Navin Kumar Aggarwal, a former Hong Kong–based K&L Gates corporate partner, has drawn a 12-year prison sentence after pleading guilty to fraud and money laundering charges stemming from his use of client funds to pay off mounting gambling debts in Macau.

A Hong Kong court ruled Friday that Aggarwal, 47, violated the public trust through his involvement in one of the largest embezzlement schemes in the region’s history, according to a report by the South China Morning Post.
While Aggarwal's nearly $1.1 billion fraud—which he carried out over the course of four years—affected 92 potential investors, two clients, and K&L Gates itself, the SCMP reports most of that sum has been repaid and that the investors and clients involved suffered actual combined losses of roughly $73.7 million.
Aggarwal lured his victims by promising them business opportunities if they deposited money with the firm, then forged their signatures on the way to either diverting the funds to dormant accounts or transferring them to casinos in order to settle his gambling debts. K&L Gates itself has paid more than $10 million back to clients whose escrow accounts were raided by Aggarwal, according to the SCMP, which notes that among those scammed was former Wilkinson & Grist partner Selene Ng Sau-ling.

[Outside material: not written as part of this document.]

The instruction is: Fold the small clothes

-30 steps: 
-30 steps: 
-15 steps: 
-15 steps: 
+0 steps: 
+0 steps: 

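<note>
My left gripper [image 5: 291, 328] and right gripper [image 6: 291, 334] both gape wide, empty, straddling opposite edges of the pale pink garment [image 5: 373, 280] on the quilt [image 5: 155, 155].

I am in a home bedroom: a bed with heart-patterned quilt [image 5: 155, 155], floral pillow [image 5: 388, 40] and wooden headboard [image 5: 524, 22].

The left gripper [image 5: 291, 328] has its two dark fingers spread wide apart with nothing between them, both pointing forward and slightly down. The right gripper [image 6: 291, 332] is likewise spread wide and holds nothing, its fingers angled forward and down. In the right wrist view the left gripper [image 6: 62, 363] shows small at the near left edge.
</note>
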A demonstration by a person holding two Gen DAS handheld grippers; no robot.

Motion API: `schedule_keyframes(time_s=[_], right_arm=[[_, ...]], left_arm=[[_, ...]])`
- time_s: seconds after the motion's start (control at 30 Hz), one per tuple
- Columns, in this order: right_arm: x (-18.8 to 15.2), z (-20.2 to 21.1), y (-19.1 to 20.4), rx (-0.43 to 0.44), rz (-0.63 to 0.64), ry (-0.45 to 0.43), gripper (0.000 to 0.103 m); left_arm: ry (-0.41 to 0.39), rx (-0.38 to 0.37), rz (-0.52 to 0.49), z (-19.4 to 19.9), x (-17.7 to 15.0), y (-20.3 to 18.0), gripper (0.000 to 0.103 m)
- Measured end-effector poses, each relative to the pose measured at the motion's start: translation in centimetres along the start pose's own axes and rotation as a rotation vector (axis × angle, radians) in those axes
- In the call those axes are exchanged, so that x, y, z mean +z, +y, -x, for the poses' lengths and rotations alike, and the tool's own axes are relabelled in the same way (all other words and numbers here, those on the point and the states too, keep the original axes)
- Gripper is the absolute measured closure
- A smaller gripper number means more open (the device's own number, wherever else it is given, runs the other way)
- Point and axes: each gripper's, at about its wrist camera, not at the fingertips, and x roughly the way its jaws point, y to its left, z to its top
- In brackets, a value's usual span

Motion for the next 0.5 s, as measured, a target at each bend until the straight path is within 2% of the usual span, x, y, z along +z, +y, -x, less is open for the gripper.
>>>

Graham Harris, a solicitor representing Aggarwal with Hong Kong’s Liberty Chambers who has previous experience helping lawyers facing local legal difficulties, declined a request for comment about his client's decision to enter a guilty plea. The SCMP reports that Harris told the court that his client “is now left with nothing,” save for the “disgrace he brought upon himself.”
Hong Kong bankruptcy court records show that Aggarwal resigned from K&L Gates’s partnership on June 11, 2011, around the time the firm learned of his illegal activity.
“[Aggarwal] engaged in massive defalcations and breaches of fiduciary duty involving thefts of many millions of dollars from [K&L Gates’s] client accounts,” states a bankruptcy judgment dated July 13, 2012. “Most of the monies so stolen appear to have been used to fund the debtor’s gambling activities at various casinos in Macau.”
According to a statement of Aggarwal’s financial affairs filed with the bankruptcy court, as of last year he had personal liabilities in excess of $28 million against assets totaling some $5.9 million. (Kevin Hon of Hong Kong’s Gloria Chan & Co. is listed as counsel to Aggarwal in his bankruptcy proceedings.)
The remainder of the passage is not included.